Work request:
Nothing may be dropped or altered: reproduce all the data.
= Beginning of Section =
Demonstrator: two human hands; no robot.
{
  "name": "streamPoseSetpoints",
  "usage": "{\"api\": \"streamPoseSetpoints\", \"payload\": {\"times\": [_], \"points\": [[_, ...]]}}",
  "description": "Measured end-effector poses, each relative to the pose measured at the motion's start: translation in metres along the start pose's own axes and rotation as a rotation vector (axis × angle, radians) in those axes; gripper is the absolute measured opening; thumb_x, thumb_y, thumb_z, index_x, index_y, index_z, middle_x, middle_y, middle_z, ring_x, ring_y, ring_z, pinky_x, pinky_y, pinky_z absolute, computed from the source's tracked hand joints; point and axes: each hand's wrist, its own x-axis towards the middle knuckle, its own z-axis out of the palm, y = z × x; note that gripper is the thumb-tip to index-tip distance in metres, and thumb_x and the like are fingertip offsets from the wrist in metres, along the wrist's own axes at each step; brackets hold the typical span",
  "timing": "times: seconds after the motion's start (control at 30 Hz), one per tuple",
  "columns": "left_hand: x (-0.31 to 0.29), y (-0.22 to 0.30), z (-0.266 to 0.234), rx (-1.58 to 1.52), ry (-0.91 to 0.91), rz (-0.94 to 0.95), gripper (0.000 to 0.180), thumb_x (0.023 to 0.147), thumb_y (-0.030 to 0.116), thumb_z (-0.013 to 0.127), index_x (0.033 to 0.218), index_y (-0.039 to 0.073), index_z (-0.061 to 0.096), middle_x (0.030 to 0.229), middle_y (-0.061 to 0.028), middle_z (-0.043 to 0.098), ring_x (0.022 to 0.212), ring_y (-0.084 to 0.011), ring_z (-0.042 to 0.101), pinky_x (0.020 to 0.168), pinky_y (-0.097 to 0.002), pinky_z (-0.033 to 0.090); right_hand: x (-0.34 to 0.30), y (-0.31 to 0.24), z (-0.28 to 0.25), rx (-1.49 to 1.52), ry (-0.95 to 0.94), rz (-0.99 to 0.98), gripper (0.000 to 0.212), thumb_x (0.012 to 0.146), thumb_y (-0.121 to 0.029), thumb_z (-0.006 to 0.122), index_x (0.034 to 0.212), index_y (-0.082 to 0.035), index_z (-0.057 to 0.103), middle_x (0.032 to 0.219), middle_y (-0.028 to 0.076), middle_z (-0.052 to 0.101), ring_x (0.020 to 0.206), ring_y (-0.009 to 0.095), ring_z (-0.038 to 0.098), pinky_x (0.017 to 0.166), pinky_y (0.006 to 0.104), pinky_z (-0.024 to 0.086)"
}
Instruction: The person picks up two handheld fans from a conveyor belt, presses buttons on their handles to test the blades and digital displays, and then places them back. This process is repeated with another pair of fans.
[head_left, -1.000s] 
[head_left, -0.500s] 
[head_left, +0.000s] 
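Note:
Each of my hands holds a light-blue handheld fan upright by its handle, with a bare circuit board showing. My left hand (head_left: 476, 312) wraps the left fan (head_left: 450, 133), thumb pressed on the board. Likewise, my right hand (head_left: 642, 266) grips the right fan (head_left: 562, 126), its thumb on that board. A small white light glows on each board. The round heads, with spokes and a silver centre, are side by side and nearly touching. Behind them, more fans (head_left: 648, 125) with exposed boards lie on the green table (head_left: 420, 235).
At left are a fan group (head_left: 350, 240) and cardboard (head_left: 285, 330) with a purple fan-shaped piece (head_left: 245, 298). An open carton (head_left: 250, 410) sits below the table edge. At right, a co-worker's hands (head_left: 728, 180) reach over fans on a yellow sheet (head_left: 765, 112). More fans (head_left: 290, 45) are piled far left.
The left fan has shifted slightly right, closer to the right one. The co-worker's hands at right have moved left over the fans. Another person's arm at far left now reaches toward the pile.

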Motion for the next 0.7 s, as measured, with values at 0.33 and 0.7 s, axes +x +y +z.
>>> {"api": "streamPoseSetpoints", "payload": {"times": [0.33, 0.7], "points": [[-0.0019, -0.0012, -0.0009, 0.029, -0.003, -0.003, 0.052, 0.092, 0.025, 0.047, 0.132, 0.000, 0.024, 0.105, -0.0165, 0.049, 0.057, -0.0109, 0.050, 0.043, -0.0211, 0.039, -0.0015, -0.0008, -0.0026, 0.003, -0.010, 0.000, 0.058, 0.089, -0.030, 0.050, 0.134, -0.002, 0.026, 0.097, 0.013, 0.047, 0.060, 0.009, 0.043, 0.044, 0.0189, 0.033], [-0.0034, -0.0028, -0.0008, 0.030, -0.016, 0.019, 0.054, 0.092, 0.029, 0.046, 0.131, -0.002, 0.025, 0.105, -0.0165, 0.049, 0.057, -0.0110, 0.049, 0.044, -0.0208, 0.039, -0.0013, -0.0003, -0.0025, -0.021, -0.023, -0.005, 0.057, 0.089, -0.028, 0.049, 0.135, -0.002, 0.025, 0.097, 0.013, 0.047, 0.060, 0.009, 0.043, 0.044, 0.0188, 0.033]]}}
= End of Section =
Written response:
Demonstrator: two human hands; no robot.
{
  "name": "streamPoseSetpoints",
  "usage": "{\"api\": \"streamPoseSetpoints\", \"payload\": {\"times\": [_], \"points\": [[_, ...]]}}",
  "description": "Measured end-effector poses, each relative to the pose measured at the motion's start: translation in metres along the start pose's own axes and rotation as a rotation vector (axis × angle, radians) in those axes; gripper is the absolute measured opening; thumb_x, thumb_y, thumb_z, index_x, index_y, index_z, middle_x, middle_y, middle_z, ring_x, ring_y, ring_z, pinky_x, pinky_y, pinky_z absolute, computed from the source's tracked hand joints; point and axes: each hand's wrist, its own x-axis towards the middle knuckle, its own z-axis out of the palm, y = z × x; note that gripper is the thumb-tip to index-tip distance in metres, and thumb_x and the like are fingertip offsets from the wrist in metres, along the wrist's own axes at each step; brackets hold the typical span",
  "timing": "times: seconds after the motion's start (control at 30 Hz), one per tuple",
  "columns": "left_hand: x (-0.31 to 0.29), y (-0.22 to 0.30), z (-0.266 to 0.234), rx (-1.58 to 1.52), ry (-0.91 to 0.91), rz (-0.94 to 0.95), gripper (0.000 to 0.180), thumb_x (0.023 to 0.147), thumb_y (-0.030 to 0.116), thumb_z (-0.013 to 0.127), index_x (0.033 to 0.218), index_y (-0.039 to 0.073), index_z (-0.061 to 0.096), middle_x (0.030 to 0.229), middle_y (-0.061 to 0.028), middle_z (-0.043 to 0.098), ring_x (0.022 to 0.212), ring_y (-0.084 to 0.011), ring_z (-0.042 to 0.101), pinky_x (0.020 to 0.168), pinky_y (-0.097 to 0.002), pinky_z (-0.033 to 0.090); right_hand: x (-0.34 to 0.30), y (-0.31 to 0.24), z (-0.28 to 0.25), rx (-1.49 to 1.52), ry (-0.95 to 0.94), rz (-0.99 to 0.98), gripper (0.000 to 0.212), thumb_x (0.012 to 0.146), thumb_y (-0.121 to 0.029), thumb_z (-0.006 to 0.122), index_x (0.034 to 0.212), index_y (-0.082 to 0.035), index_z (-0.057 to 0.103), middle_x (0.032 to 0.219), middle_y (-0.028 to 0.076), middle_z (-0.052 to 0.101), ring_x (0.020 to 0.206), ring_y (-0.009 to 0.095), ring_z (-0.038 to 0.098), pinky_x (0.017 to 0.166), pinky_y (0.006 to 0.104), pinky_z (-0.024 to 0.086)"
}
Instruction: The person picks up two handheld fans from a conveyor belt, presses buttons on their handles to test the blades and digital displays, and then places them back. This process is repeated with another pair of fans.
[head_left, -1.000s] 
[head_left, -0.500s] 
[head_left, +0.000s] 
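Note:
Each of my hands holds a light-blue handheld fan upright by its handle, with a bare circuit board showing. My left hand (head_left: 476, 312) wraps the left fan (head_left: 450, 133), thumb pressed on the board. Likewise, my right hand (head_left: 642, 266) grips the right fan (head_left: 562, 126), its thumb on that board. A small white light glows on each board. The round heads, with spokes and a silver centre, are side by side and nearly touching. Behind them, more fans (head_left: 648, 125) with exposed boards lie on the green table (head_left: 420, 235).
At left are a fan group (head_left: 350, 240) and cardboard (head_left: 285, 330) with a purple fan-shaped piece (head_left: 245, 298). An open carton (head_left: 250, 410) sits below the table edge. At right, a co-worker's hands (head_left: 728, 180) reach over fans on a yellow sheet (head_left: 765, 112). More fans (head_left: 290, 45) are piled far left.
The left fan has shifted slightly right, closer to the right one. The co-worker's hands at right have moved left over the fans. Another person's arm at far left now reaches toward the pile.
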
Motion for the next 0.7 s, as measured, with values at 0.33 and 0.7 s, axes +x +y +z.
>>> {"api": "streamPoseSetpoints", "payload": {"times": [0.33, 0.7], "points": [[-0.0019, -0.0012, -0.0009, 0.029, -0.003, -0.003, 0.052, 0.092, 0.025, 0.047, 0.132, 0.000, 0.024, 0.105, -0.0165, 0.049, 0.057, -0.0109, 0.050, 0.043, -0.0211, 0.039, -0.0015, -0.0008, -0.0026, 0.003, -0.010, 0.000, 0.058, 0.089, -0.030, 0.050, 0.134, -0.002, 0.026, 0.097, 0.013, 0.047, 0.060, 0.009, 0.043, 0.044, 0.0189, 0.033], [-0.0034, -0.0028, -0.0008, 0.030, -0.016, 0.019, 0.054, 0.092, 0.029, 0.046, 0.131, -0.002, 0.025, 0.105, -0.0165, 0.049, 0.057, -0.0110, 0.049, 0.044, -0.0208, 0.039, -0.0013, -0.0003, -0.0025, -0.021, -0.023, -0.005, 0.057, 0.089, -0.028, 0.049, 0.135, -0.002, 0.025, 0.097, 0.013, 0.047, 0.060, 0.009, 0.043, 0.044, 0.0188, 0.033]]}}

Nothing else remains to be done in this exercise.